Summary: | 碩士 === 東海大學 === 建築學系 === 90 === In recent years, many historically significant cultural assets in Taiwan’s modern cities have been destroyed by an influx of people and traffic. The damage has not been limited to single historic buildings, but extends to the loss of far more priceless, though easily overlooked, urban landscapes and historical spaces. Rather than addressing the conservation and utilization of individual historic buildings, this thesis design reconsiders the few local anonymous Japanese houses surviving in the historic district of Taichung in context of their overall relation to the urban context.
This project, based on analyses of urban tissue and typo-morphology, seeks to understand the pattern of substantive space and community space in the historical transition of the Tahe district in Taichung. It also actively explores mutual spatial relations on both city and building levels to reconstruct a potential spatial order for the future development of the community.
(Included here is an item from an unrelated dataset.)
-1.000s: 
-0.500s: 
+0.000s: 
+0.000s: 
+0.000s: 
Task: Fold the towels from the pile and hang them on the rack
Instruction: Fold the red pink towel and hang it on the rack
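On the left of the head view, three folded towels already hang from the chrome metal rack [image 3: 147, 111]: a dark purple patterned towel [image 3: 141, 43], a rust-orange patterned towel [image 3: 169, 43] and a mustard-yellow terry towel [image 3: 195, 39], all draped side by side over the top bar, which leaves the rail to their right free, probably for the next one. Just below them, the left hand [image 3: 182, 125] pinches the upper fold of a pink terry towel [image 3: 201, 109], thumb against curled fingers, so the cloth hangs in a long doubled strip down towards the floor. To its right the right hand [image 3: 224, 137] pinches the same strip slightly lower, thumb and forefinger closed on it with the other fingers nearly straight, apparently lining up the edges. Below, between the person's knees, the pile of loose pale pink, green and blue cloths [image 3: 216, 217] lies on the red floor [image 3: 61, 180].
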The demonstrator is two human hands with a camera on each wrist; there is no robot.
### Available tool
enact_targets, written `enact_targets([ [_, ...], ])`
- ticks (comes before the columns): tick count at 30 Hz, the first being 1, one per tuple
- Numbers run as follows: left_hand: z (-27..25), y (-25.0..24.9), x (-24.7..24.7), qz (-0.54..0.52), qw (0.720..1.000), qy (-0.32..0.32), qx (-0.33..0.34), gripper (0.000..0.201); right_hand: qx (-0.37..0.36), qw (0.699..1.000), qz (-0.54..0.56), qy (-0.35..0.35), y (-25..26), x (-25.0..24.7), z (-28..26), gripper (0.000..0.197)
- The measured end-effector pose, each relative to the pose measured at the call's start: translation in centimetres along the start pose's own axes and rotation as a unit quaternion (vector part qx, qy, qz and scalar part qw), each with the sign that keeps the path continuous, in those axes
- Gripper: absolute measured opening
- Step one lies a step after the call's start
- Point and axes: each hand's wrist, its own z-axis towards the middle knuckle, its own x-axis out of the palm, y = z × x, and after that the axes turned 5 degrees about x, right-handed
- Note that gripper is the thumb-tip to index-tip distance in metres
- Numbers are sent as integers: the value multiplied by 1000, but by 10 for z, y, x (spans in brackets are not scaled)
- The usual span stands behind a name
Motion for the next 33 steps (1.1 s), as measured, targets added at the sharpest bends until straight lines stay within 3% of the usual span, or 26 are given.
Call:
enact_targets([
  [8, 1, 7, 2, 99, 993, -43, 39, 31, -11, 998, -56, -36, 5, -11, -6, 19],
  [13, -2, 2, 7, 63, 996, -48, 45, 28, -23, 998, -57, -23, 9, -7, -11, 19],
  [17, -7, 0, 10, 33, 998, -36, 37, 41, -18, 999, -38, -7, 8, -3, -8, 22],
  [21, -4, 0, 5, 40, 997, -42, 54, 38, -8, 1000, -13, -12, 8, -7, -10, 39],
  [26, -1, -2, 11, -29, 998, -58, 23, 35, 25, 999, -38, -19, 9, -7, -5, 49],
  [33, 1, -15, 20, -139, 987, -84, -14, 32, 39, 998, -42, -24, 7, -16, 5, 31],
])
The focus of this project is on the mutual relation between the historical image of Tahe Village and the modern city in which it is located. In terms of design method, the project begins with a few Japanese style homes surviving from the Japanese colonial period (1895-1945), and attempts to implant new activities into this shattered space of the past. The design replaces individual buildings with a “hostel community”, reweaving the living memories of these Japanese homes and building a new urban image for Tahe Village.
With regards to the design concept, the project suggests a kind of dwelling morphology in a state of flux, implanting a fluid rest stop for travelers' in this barren historic district. By repairing the urban fabric and forming typo-morphological connections, the design creates a new living mode and historical dialogue in this traditional district.